Buy-in is the part most commonly skipped step. The plan gets built, gets shared in a meeting, gets posted somewhere and then nothing changes about the conversations people have, the decisions they make or the work they produce. The plan exists; nobody’s using it.
Most people are trying to do their jobs well. When direction is clear and priorities are named, they row together—it’s easier than the friction. When direction isn’t clear, they fill the gaps with invented information, best guesses, last-quarter assumptions and individual interpretations. They need something to make decisions against, and if leadership hasn’t given it to them, they’ll generate it themselves. From the outside, this gets diagnosed as a misalignment problem. From inside the company, it’s people doing their jobs as best they can without the clarity they’d need to make aligned decisions.
This is the part that gets misread as a culture problem when it’s actually a system problem. Culture work without structural backing produces a lot of conversations and very little change. Structural work without culture work produces resentment. Both have to move together, and both rely on the same upstream thing—a leadership team that has decided what the company is going to be known for, and is willing to enforce it.
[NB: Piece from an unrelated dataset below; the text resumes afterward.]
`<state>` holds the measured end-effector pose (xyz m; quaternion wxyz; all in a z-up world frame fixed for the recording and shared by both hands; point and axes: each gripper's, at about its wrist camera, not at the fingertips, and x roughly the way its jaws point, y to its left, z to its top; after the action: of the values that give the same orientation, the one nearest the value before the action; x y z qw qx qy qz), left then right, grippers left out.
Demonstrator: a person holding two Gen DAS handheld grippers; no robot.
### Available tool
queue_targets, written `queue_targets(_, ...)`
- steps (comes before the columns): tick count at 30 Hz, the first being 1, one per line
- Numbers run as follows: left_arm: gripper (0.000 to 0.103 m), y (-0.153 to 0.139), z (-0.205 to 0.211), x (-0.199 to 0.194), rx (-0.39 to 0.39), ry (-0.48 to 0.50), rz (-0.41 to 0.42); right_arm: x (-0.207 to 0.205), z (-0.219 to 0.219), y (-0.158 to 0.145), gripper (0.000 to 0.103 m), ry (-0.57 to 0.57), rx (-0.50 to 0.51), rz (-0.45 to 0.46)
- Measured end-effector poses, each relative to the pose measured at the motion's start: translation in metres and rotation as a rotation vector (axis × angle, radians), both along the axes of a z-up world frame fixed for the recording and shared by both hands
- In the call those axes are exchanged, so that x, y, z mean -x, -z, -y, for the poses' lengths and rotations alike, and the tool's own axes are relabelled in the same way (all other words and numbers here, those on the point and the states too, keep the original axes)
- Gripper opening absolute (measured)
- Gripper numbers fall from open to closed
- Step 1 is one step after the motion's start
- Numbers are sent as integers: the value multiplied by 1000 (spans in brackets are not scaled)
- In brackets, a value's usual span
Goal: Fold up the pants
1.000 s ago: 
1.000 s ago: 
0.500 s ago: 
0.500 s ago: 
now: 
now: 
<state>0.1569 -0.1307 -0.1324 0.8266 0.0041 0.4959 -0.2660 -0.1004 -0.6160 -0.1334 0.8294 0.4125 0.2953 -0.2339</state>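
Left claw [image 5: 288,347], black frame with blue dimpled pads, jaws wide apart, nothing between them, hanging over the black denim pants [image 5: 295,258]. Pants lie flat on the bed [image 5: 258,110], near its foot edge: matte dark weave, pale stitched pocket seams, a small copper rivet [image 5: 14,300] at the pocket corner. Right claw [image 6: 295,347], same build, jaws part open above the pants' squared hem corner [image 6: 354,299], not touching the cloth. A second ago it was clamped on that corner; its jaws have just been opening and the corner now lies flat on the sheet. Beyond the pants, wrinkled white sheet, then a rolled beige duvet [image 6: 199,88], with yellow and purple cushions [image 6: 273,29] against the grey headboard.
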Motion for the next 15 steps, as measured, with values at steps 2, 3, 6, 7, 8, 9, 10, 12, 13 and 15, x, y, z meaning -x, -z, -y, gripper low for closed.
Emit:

Tools Are the Means, Not the System
You can have all the Sprout Socials and HubSpots and AI stacks you want. If nothing produced through them is in line with what you’re trying to be known for and own, it’s all a little bit for naught. A tech stack empowers the work that lives inside the system of editorial standards, cadence and message. Most companies treat the tech stack as the system.
Which brings me back to why this article is late: The garden needed me and so did the deadlines I get paid for. I might be writing this on a mid-May Tuesday afternoon, but my garden looks great. All because I built a solid system.